=== Begin Enclosure ===

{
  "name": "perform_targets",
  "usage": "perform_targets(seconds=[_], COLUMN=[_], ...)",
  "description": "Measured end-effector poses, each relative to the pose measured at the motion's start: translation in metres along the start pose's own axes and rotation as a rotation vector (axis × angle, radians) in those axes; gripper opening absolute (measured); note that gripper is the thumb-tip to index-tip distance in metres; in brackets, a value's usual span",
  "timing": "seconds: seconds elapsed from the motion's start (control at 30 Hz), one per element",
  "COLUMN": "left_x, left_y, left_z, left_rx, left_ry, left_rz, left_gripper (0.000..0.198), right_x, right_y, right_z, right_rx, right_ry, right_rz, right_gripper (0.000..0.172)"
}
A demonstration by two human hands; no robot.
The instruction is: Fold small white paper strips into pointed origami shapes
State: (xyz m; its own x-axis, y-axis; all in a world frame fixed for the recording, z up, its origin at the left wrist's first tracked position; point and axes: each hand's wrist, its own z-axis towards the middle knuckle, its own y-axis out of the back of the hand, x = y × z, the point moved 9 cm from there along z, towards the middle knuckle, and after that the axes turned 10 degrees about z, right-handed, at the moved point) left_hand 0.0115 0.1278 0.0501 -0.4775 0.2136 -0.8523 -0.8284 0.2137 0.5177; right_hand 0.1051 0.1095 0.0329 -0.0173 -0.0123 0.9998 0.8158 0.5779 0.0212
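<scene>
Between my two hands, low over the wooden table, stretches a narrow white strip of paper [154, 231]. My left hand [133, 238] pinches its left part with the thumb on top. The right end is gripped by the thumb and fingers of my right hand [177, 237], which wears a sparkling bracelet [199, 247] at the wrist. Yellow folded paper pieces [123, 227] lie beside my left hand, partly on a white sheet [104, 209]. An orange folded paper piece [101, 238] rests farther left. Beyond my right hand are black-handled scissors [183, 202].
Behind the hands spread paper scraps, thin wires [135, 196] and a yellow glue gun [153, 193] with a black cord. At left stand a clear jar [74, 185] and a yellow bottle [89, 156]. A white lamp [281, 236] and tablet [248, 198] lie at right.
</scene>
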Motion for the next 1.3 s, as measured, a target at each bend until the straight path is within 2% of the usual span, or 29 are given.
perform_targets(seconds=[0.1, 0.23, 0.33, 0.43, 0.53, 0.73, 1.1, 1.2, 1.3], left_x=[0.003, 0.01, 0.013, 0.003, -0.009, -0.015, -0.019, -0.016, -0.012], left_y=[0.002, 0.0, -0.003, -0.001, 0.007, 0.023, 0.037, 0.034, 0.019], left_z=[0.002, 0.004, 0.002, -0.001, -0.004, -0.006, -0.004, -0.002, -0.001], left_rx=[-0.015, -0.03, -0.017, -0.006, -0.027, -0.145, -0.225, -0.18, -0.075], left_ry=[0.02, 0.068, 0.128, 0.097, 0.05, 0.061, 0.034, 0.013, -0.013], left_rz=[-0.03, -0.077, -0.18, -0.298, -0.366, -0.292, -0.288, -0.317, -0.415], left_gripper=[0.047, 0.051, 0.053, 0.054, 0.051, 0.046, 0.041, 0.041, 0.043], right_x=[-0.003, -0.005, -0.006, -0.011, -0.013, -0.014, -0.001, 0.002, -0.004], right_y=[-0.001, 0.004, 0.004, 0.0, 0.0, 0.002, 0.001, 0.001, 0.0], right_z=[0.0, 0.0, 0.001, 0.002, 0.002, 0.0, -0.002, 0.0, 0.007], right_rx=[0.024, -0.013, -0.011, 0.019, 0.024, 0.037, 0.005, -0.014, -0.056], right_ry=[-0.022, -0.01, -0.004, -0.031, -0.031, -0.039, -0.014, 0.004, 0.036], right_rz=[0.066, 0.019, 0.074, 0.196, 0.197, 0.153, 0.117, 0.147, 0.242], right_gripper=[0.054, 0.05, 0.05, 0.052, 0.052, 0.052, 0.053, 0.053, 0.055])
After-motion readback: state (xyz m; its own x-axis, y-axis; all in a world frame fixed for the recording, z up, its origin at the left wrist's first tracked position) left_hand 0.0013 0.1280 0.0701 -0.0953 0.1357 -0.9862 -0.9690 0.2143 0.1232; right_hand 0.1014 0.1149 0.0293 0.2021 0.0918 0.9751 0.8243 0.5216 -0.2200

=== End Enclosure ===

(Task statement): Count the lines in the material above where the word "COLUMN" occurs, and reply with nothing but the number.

(Final answer): 2